- **What to do**:
Would you write out each line of the material below exactly, skipping every picture?

- **Data below**:
=-=-=-=-=
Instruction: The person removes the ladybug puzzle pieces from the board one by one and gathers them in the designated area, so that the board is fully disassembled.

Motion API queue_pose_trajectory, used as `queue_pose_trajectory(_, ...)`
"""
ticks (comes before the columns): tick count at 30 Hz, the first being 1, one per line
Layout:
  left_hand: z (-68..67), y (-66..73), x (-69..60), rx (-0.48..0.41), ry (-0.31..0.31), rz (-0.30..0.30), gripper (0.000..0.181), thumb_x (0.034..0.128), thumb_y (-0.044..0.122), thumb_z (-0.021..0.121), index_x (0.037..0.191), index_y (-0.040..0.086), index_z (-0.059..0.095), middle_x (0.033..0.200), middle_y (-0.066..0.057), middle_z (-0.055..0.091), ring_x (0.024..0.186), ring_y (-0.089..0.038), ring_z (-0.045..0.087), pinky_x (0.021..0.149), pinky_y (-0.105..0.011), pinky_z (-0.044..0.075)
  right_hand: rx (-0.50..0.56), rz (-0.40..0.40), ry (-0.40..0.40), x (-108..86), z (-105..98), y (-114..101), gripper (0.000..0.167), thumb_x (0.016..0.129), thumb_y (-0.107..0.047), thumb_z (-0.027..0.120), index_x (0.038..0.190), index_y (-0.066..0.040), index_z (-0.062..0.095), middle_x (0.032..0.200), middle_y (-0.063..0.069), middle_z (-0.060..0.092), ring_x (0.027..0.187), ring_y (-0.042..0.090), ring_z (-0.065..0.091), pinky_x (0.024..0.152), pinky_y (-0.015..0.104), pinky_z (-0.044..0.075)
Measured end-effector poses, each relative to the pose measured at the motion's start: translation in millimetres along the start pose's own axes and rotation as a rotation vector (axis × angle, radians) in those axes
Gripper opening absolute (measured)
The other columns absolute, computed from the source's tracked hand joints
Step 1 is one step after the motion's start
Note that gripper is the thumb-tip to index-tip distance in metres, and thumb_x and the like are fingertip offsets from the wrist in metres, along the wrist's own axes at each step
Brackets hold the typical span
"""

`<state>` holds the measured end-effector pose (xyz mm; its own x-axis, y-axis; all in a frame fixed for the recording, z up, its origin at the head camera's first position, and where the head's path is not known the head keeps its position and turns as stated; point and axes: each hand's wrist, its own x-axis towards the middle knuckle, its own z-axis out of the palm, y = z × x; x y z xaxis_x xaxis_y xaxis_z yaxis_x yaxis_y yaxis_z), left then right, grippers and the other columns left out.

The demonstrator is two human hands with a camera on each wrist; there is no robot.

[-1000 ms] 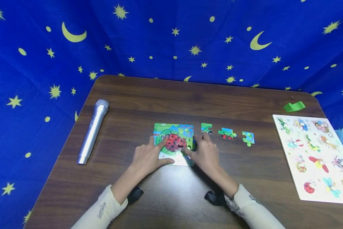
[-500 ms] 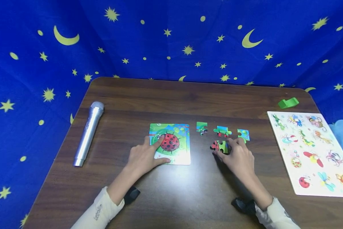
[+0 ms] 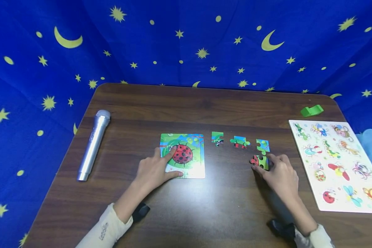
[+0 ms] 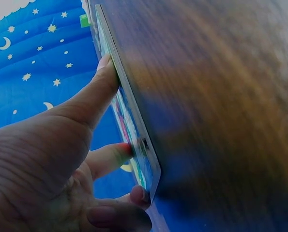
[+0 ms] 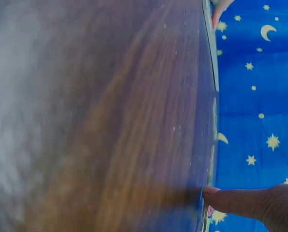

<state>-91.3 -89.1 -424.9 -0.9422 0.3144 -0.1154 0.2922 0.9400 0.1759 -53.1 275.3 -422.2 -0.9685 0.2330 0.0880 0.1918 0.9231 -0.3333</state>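
Note:
A square ladybug puzzle (image 3: 192, 165) lies on the table in front of the person. The left hand (image 3: 151, 172) rests on its left side, thumb and index finger stretched over the picture; the left wrist view shows the thumb (image 4: 98, 89) lying against the puzzle's face near its edge. Off to the right, the right hand (image 3: 282, 175) holds a red and green puzzle piece (image 3: 261, 162) between thumb and index finger at the tabletop. Just above that piece lies a blue and green piece (image 3: 262, 146). Two more pieces, one in the middle (image 3: 240, 141) and one nearer the puzzle (image 3: 217, 137), complete the row.
A silver microphone (image 3: 94, 146) lies at the left of the table. On the right is a white board (image 3: 310, 187) with insect pictures, and a green block (image 3: 312, 110) behind it. A blue star-patterned cloth (image 3: 173, 38) hangs beyond the table's far edge.
The right hand has moved from the puzzle's right edge to the right, carrying the red and green piece to below the row of pieces. The left hand stays on the puzzle.

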Motion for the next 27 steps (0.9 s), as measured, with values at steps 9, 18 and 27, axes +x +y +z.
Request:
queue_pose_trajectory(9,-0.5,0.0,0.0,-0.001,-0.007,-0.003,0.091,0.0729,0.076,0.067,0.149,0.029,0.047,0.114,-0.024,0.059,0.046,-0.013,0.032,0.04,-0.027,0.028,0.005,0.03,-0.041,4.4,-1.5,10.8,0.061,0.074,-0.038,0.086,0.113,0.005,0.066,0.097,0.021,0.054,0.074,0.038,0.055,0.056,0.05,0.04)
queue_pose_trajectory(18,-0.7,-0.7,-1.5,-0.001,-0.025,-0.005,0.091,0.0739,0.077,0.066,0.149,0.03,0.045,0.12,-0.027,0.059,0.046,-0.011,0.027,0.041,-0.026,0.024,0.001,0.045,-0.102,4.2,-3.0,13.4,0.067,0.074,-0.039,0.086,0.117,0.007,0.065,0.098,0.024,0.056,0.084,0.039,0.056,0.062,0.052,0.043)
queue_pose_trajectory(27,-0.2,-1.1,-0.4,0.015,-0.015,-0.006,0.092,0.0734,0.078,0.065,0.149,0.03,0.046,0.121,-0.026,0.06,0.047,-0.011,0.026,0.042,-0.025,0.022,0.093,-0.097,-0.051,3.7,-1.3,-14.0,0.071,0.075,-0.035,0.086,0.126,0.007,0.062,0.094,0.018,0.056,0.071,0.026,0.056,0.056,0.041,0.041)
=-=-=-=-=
- **Output for this task**:
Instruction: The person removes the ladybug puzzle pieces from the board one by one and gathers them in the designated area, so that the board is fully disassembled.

Motion API queue_pose_trajectory, used as `queue_pose_trajectory(_, ...)`
"""
ticks (comes before the columns): tick count at 30 Hz, the first being 1, one per line
Layout:
  left_hand: z (-68..67), y (-66..73), x (-69..60), rx (-0.48..0.41), ry (-0.31..0.31), rz (-0.30..0.30), gripper (0.000..0.181), thumb_x (0.034..0.128), thumb_y (-0.044..0.122), thumb_z (-0.021..0.121), index_x (0.037..0.191), index_y (-0.040..0.086), index_z (-0.059..0.095), middle_x (0.033..0.200), middle_y (-0.066..0.057), middle_z (-0.055..0.091), ring_x (0.024..0.186), ring_y (-0.089..0.038), ring_z (-0.045..0.087), pinky_x (0.021..0.149), pinky_y (-0.105..0.011), pinky_z (-0.044..0.075)
  right_hand: rx (-0.50..0.56), rz (-0.40..0.40), ry (-0.40..0.40), x (-108..86), z (-105..98), y (-114..101), gripper (0.000..0.167), thumb_x (0.016..0.129), thumb_y (-0.107..0.047), thumb_z (-0.027..0.120), index_x (0.038..0.190), index_y (-0.066..0.040), index_z (-0.062..0.095), middle_x (0.032..0.200), middle_y (-0.063..0.069), middle_z (-0.060..0.092), ring_x (0.027..0.187), ring_y (-0.042..0.090), ring_z (-0.065..0.091), pinky_x (0.024..0.152), pinky_y (-0.015..0.104), pinky_z (-0.044..0.075)
Measured end-effector poses, each relative to the pose measured at the motion's start: translation in millimetres along the start pose's own axes and rotation as a rotation vector (axis × angle, radians) in those axes
Gripper opening absolute (measured)
The other columns absolute, computed from the source's tracked hand joints
Step 1 is one step after the motion's start
Note that gripper is the thumb-tip to index-tip distance in metres, and thumb_x and the like are fingertip offsets from the wrist in metres, along the wrist's own axes at each step
Brackets hold the typical span
"""

`<state>` holds the measured end-effector pose (xyz mm; its own x-axis, y-axis; all in a frame fixed for the recording, z up, its origin at the head camera's first position, and where the head's path is not known the head keeps its position and turns as stated; point and axes: each hand's wrist, its own x-axis towards the middle knuckle, its own z-axis out of the palm, y = z × x; x y z xaxis_x xaxis_y xaxis_z yaxis_x yaxis_y yaxis_z), left then right, grippers and the other columns left out.

The demonstrator is two human hands with a camera on each wrist; there is no robot.

[-1000 ms] 
[-500 ms] 
[+0 ms] 
[+0 ms] 
[+0 ms] 

<state>-91.3 -89.1 -424.9 -0.9422 0.3144 -0.1154 0.2922 0.9400 0.1759 -53.1 275.3 -422.2 -0.9685 0.2330 0.0880 0.1918 0.9231 -0.3333</state>
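Note:
A square ladybug puzzle (image 3: 192, 165) lies on the table in front of the person. The left hand (image 3: 151, 172) rests on its left side, thumb and index finger stretched over the picture; the left wrist view shows the thumb (image 4: 98, 89) lying against the puzzle's face near its edge. Off to the right, the right hand (image 3: 282, 175) holds a red and green puzzle piece (image 3: 261, 162) between thumb and index finger at the tabletop. Just above that piece lies a blue and green piece (image 3: 262, 146). Two more pieces, one in the middle (image 3: 240, 141) and one nearer the puzzle (image 3: 217, 137), complete the row.
A silver microphone (image 3: 94, 146) lies at the left of the table. On the right is a white board (image 3: 310, 187) with insect pictures, and a green block (image 3: 312, 110) behind it. A blue star-patterned cloth (image 3: 173, 38) hangs beyond the table's far edge.
The right hand has moved from the puzzle's right edge to the right, carrying the red and green piece to below the row of pieces. The left hand stays on the puzzle.
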
Motion for the next 27 steps (0.9 s), as measured, with values at steps 9, 18 and 27, axes +x +y +z.
Request:
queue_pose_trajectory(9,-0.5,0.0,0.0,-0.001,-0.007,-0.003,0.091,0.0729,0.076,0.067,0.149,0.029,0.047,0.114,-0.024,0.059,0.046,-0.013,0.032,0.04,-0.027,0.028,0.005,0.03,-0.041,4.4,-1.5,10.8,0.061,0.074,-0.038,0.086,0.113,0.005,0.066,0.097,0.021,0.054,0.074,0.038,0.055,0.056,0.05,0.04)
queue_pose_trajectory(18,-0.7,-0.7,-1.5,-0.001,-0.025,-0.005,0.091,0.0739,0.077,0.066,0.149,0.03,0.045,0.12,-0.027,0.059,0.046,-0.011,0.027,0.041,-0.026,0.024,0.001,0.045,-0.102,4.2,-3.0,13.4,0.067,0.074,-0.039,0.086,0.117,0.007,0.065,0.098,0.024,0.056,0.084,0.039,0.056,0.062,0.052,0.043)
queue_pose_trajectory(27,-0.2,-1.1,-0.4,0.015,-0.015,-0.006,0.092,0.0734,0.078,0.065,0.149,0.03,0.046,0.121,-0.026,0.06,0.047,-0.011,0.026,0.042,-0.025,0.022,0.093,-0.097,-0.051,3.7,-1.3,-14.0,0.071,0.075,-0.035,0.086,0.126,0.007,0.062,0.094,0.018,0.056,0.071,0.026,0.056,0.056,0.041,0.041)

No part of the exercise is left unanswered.